Majelis hakim menilai Karen telah melanggar Pasal 3 ayat 1 Undang-Undang Nomor 31 Tahun 1999 sebagaimana diubah dalam UU Nomor 20 Tahun 2001 tentang Pemberantasan Tindak Pidana Korupsi jo Pasal 55 ayat 1 ke-1 KUHP. Ia dinilai merugikan keuangan negara dan memperkaya orang lain atau korporasi dalam kasus tersebut.

Karen dianggap telah menyalahgunakan wewenangnya sebagai Direktur Pertamina ketika berinvestasi di Blok BMG. Hal itu dilakukan Karen bersama-sama dengan mantan Direktur Keuangan Pertamina Frederick ST Siahaan, mantan Manager Merger & Acquisition (M&A) Direktorat Hulu Pertamina Bayu Kristanto, dan Chief Legal Councel and Compliance Pertamina Genades Panjaitan Genades Panjaitan.

(Baca: Kasus Karen, Kejaksaan Sebut Perusahaan di Australia Sudah Tak Ada)

Persoalan tersebut terjadi karena Karen dan  pada 2009 membeli sebagian aset di Blok BMG Australia melalui Interest Participating (IP) tanpa didasari kajian kelayakan atau feasibility study berupa kajian secara lengkap (final due dilligence). Investasi di Blok BMG itu juga tidak didasarkan pada analisa risiko yang dilakukan oleh konsultan keuangan Deloitte.

Padahal, Deloitte telah menyatakan bahwa sangat berisiko jika Pertamina mengakuisisi sebagian aset di Blok BMG. Selain itu, penandatanganan Agreement for Sale and Purchase BMG Project tanggal 27 Mei 2009 senilai US$ 31,91 juta tidak didasari persetujuan dari bagian legal dan Dewan Komisaris Pertamina.

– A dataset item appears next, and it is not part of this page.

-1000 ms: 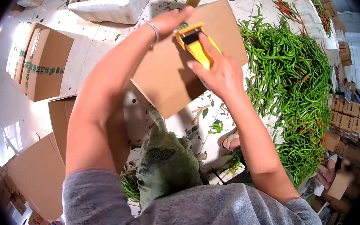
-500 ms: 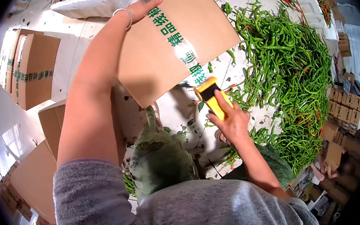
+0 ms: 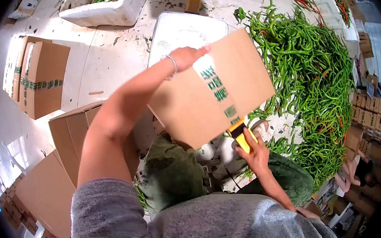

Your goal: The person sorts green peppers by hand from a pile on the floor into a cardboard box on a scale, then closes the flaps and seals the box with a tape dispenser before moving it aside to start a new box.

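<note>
A cardboard box (image 3: 189,105) is tilted over my knees, with a strip of tape (image 3: 217,89) printed in green running down its face. My left hand (image 3: 188,57) lies on the box's far edge, its fingers resting against the cardboard near the tape's upper end. A yellow and black tape dispenser (image 3: 242,137) touches the box's near edge at the tape's lower end. Wrapped round its handle is my right hand (image 3: 256,154).
A scale with a metal platform (image 3: 182,30) stands beyond the box. Green chillies (image 3: 309,61) are heaped at the right. Other cartons (image 3: 46,77) stand at the left, near a white foam box (image 3: 111,12). Another person's arm (image 3: 349,175) shows at the lower right.
The box, my left hand and the dispenser have come nearer to my body and a little right. The dispenser now meets the box's edge. More of the scale shows.
</note>
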Tool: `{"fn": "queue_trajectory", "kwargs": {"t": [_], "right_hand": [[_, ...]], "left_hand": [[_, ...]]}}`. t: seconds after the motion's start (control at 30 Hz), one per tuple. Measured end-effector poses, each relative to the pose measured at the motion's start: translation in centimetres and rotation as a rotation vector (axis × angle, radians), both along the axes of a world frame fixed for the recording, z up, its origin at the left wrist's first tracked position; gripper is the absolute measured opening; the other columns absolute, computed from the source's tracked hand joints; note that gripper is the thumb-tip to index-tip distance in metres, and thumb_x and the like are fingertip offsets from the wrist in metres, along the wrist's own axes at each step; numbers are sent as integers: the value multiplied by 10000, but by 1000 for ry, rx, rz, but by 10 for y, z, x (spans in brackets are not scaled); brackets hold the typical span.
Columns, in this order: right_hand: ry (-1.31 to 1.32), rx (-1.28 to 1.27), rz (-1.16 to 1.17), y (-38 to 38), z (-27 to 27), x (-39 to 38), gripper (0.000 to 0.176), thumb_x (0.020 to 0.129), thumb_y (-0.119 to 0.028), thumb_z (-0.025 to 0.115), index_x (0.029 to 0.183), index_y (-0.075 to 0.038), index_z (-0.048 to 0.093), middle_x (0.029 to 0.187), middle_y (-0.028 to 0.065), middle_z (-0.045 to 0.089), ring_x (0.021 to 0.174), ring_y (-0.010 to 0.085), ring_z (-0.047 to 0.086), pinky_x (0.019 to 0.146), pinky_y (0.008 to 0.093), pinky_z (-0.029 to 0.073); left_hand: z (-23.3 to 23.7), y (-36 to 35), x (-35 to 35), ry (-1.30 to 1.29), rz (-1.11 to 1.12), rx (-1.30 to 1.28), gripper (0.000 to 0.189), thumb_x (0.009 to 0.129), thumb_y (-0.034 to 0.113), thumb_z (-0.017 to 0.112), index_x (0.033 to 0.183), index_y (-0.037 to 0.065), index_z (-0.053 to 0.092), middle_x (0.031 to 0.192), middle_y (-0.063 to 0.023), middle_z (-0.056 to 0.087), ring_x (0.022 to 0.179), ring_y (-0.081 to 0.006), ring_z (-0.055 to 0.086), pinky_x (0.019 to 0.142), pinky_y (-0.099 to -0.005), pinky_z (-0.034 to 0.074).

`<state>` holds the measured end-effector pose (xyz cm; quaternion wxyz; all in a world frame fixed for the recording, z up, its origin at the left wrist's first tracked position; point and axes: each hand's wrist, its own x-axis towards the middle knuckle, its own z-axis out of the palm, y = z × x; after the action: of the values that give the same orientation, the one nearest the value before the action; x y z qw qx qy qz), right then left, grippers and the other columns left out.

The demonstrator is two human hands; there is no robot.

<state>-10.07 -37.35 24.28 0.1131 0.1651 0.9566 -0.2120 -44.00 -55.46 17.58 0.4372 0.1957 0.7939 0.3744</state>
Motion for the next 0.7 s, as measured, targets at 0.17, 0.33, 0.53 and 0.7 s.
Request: {"fn": "queue_trajectory", "kwargs": {"t": [0.17,0.33,0.53,0.7], "right_hand": [[-19,-46,-48,1,13,21,701,648,-299,762,1289,-186,501,828,138,548,713,300,577,668,374,486],[35,4,3,-12,50,-19,700,678,-366,746,1309,-227,477,804,193,540,732,349,588,643,412,489],[14,44,57,-29,90,-94,699,719,-535,635,1330,-257,439,850,244,604,786,378,610,710,439,479],[72,51,59,-59,98,-163,704,717,-573,592,1324,-248,442,908,187,642,870,350,617,753,438,478]], "left_hand": [[-10,20,25,139,-83,-63,800,833,697,255,1088,37,629,1136,-213,578,1087,-374,520,956,-379,375],[22,3,-21,370,27,-340,662,860,625,315,1094,94,634,1109,-169,603,1066,-307,553,911,-418,410],[91,-58,-8,854,444,73,491,863,421,489,1235,102,521,1091,-169,611,1033,-326,564,913,-371,422],[111,-69,106,1122,240,167,670,787,335,624,1323,15,379,1343,-195,396,1270,-333,346,1062,-412,248]]}}
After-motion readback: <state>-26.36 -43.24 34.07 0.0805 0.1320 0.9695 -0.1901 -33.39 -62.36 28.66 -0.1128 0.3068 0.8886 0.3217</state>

Lebih lanjut, produksi minyak mentah yang dihasilkan di Blok BMG jauh di bawah perkiraan Pertamina. Produksi di Blok BMG juga terhenti pada 2010 karena PT ROC merasa produksi di Blok BMG tidak ekonomis jika diteruskan.

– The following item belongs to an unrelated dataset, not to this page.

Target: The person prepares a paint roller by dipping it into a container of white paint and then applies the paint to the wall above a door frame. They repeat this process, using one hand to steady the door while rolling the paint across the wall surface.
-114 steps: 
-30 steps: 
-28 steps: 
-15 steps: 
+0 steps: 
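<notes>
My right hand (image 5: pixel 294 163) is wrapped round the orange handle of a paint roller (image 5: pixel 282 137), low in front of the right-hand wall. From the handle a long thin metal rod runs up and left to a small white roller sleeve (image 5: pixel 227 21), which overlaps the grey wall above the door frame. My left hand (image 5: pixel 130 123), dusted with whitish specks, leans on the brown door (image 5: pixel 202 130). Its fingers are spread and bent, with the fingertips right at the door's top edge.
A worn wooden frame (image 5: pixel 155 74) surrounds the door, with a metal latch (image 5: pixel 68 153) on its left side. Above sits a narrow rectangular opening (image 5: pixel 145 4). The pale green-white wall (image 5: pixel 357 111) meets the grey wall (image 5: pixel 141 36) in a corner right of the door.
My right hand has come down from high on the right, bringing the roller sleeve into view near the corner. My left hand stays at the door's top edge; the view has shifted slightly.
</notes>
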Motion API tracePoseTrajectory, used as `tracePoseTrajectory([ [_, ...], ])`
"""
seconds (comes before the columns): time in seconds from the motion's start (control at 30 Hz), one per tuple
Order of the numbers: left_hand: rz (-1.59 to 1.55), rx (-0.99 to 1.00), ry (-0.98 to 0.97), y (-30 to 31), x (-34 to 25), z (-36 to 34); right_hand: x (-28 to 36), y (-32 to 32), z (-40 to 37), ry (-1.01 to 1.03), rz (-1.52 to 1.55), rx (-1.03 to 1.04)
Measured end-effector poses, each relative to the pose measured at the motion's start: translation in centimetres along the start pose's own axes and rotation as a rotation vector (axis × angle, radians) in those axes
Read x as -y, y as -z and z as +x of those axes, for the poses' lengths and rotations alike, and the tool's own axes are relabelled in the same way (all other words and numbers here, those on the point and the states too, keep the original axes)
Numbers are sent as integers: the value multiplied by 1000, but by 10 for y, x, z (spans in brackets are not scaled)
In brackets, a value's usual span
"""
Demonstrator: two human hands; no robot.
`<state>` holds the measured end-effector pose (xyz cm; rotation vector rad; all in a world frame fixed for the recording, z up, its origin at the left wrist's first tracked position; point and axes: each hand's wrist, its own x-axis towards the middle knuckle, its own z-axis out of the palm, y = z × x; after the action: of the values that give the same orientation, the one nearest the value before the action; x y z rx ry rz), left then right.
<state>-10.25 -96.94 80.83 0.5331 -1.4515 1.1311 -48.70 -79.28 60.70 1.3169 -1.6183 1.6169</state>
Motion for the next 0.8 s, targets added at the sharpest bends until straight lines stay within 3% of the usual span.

(Baca: Kinerja 2018 Pertamina Tertolong Piutang & Subsidi BBM dari Pemerintah)

Hal tersebut lantas membuat penggunaan dana investasi sebesar US$ 31,492,851 serta biaya-biaya yang timbul lainnya sejumlah AU$ 26,808,244 tidak memberikan manfaat atau keuntungan kepada Pertamina dalam menambah cadangan dan produksi minyak. Sebagaimana laporan perhitungan dari Kantor Akuntan Publik DRS Soewarno, Karen telah mengakibatkan kerugian negara sebesar Rp 568,06 miliar.

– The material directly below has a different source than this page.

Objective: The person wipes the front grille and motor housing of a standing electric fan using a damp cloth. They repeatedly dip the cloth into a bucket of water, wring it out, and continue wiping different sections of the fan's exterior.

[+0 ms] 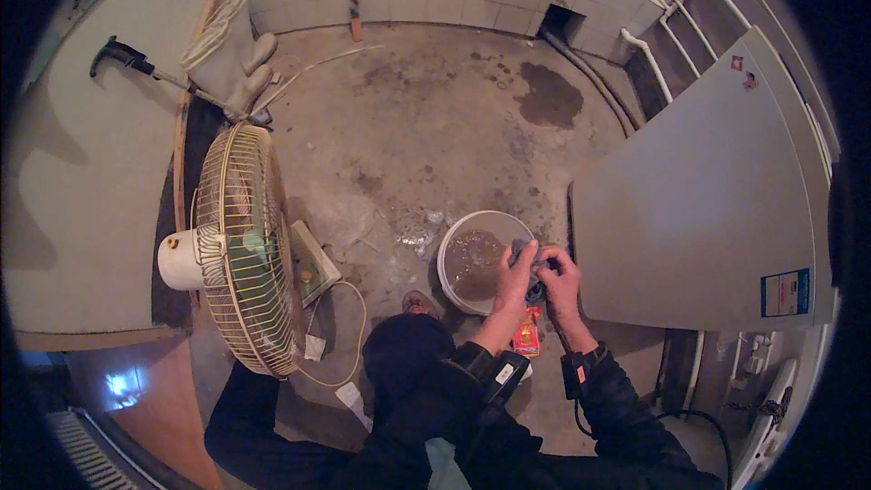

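Note:
My left hand (515, 279) and my right hand (559, 280) are close together at the right rim of a white bucket (446, 279). Both grip a wet-looking grey cloth (535, 291), bunched between the fingers. Murky, bubbly water (474, 262) lies in the bucket. Below the hands, a red and yellow packet (527, 335) rests on the floor, partly behind my left forearm. A floor fan (248, 252) with a yellowed wire cage stands to the left.
A grey refrigerator (701, 197) stands close on the right. The concrete floor (408, 129) has wet patches. The fan's cord (365, 327) loops near my foot. White gloves (228, 58) and a black-handled pole (163, 75) lean at the upper left. A dark hose (599, 82) runs to the tiled wall.

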Motion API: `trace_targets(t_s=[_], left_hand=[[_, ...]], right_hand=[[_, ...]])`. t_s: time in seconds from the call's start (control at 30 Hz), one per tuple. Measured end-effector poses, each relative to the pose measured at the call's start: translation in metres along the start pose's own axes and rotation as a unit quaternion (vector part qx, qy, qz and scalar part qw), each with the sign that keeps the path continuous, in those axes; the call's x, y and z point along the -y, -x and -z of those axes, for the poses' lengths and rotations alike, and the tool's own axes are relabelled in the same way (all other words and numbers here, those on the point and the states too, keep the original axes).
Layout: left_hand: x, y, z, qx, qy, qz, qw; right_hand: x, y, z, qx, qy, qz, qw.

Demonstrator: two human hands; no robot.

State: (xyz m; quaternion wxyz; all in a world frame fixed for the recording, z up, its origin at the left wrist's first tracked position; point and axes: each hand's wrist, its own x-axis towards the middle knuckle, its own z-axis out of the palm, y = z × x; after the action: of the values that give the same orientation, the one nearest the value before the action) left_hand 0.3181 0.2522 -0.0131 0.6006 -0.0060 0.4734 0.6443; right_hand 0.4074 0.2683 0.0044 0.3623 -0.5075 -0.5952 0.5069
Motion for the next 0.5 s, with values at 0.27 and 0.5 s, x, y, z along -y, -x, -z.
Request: trace_targets(t_s=[0.27, 0.5], left_hand=[[-0.003, -0.003, 0.001, -0.019, 0.173, 0.026, 0.984], [0.001, 0.001, -0.001, 0.043, 0.182, -0.031, 0.982]], right_hand=[[0.004, 0.028, -0.009, -0.016, -0.353, -0.057, 0.934], [0.02, 0.017, -0.032, -0.056, -0.263, 0.017, 0.963]])
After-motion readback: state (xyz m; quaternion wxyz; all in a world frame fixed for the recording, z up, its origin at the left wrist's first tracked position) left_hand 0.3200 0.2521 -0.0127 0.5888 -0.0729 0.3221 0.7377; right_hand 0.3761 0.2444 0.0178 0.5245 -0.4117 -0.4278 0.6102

Dalam pertimbangannya, majelis hakim menilai perbuatan yang memberatkan Karen yaitu tidak mendukung program pemerintah dalam memberantas korupsi. Hakim juga menilai korupsi yang dilakukan Karen merupakan kejahatan luar biasa.

"Terdakwa juga merasa tidak bersalah," kata Emilia.

Sedangkan perbuatan yang meringankan, yakni Karen bersikap sopan selama persidangan berlangsung. Karen pun belum pernah dihukum sebelumnya.

(Baca: KPK Kembali Cecar Peran Dirut Pertamina dalam Kasus PLTU Riau-1)

Adapun Karen tidak divonis untuk membayar uang pengganti atas kerugian negara dalam korupsi investasi Blok BMG. Menurut majelis hakim, tidak ada bukti bahwa Karen menerima uang dari tindak pidana korupsi tersebut.

"Sehingga terdakwa tidak dapat dibebani uang pengganti," kata Hakim Anggota Muhammad Idris.

Vonis majelis hakim ini lebih rendah dibandingkan tuntutan Jaksa Penuntut Umum (JPU). Sebelumnya, JPU menuntut Karen dihukum pidana 15 tahun penjara dan denda Rp 1 miliar subsider enam bulan kurungan. Karen juga dituntut membayar uang pengganti kerugian sebesar Rp 284 miliar.